And it made perfect sense, Lee maintains, to give black-ish the plum Wednesdays at 9:30 p.m. slot after Emmy winner Modern Family, a co-creation of Steven Levitan and Christopher Lloyd.
“They’re both deeply relatable family stories and very smart single-cams,” he points out. “They’re both emotional in surprising ways, and they both have authentic voices. In the end, Modern Family is Chris and Steve’s lives, and black-ish is Kenya and Anthony’s lives.”
While Anderson and Barris have long shared a manager, they’d never met until last year. Over drinks at West Hollywood’s Laurel Hardware, the actor and writer-producer discovered they had more in common than just their representation.

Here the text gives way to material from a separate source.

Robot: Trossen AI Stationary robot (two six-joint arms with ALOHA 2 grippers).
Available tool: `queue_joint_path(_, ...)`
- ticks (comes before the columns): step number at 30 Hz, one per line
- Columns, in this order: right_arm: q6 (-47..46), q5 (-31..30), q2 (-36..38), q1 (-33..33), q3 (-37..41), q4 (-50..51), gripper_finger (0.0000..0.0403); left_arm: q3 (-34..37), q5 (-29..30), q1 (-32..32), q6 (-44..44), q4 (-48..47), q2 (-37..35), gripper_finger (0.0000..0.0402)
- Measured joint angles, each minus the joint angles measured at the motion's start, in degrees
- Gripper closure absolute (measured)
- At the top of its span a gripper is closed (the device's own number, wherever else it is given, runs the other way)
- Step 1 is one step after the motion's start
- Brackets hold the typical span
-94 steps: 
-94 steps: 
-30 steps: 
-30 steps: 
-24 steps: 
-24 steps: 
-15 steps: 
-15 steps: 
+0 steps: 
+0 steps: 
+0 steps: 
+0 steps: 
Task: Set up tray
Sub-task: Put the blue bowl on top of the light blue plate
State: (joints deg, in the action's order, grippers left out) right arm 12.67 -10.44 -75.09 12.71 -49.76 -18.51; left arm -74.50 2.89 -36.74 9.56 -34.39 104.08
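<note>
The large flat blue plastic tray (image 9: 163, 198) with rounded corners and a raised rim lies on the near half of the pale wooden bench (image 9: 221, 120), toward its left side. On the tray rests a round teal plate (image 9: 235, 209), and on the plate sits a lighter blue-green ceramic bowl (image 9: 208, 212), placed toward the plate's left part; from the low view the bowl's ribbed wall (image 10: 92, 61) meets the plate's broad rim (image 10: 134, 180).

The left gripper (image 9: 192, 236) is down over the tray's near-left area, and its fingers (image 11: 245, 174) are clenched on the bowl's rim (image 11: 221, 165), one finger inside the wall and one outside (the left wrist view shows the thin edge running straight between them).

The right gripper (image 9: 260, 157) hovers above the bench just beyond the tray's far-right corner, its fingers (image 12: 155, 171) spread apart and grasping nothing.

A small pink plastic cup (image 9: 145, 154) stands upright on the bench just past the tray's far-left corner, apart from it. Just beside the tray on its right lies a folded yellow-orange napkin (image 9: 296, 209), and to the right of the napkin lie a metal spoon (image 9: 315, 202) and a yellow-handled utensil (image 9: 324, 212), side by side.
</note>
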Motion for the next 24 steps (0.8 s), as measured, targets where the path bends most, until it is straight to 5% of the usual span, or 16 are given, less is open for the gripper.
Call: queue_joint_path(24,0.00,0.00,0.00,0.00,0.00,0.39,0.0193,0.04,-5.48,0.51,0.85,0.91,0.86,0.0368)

“He’s from Inglewood, I’m from Compton,” Anderson says of their humble origins, “and we’ve both become very successful. We’re both Leos. We talked about our wives, our lives and the privilege in which our children are growing up. We just hit it off.”
At that point, Barris — whose TV credits include The Game and America’s Next Top Model (he developed the latter with Ken Mok) — hadn’t yet penned the black-ish pilot. But he’d long been looking to his personal life for professional inspiration.
Over the past decade, he’d sold two pilot pitches to NBC about his marriage to high-school sweetheart Rainbow, now a doctor, and their struggle to juggle two high-profile careers with raising five kids. Fox had also bought another pitch, about a pivotal turning point in Barris’s childhood.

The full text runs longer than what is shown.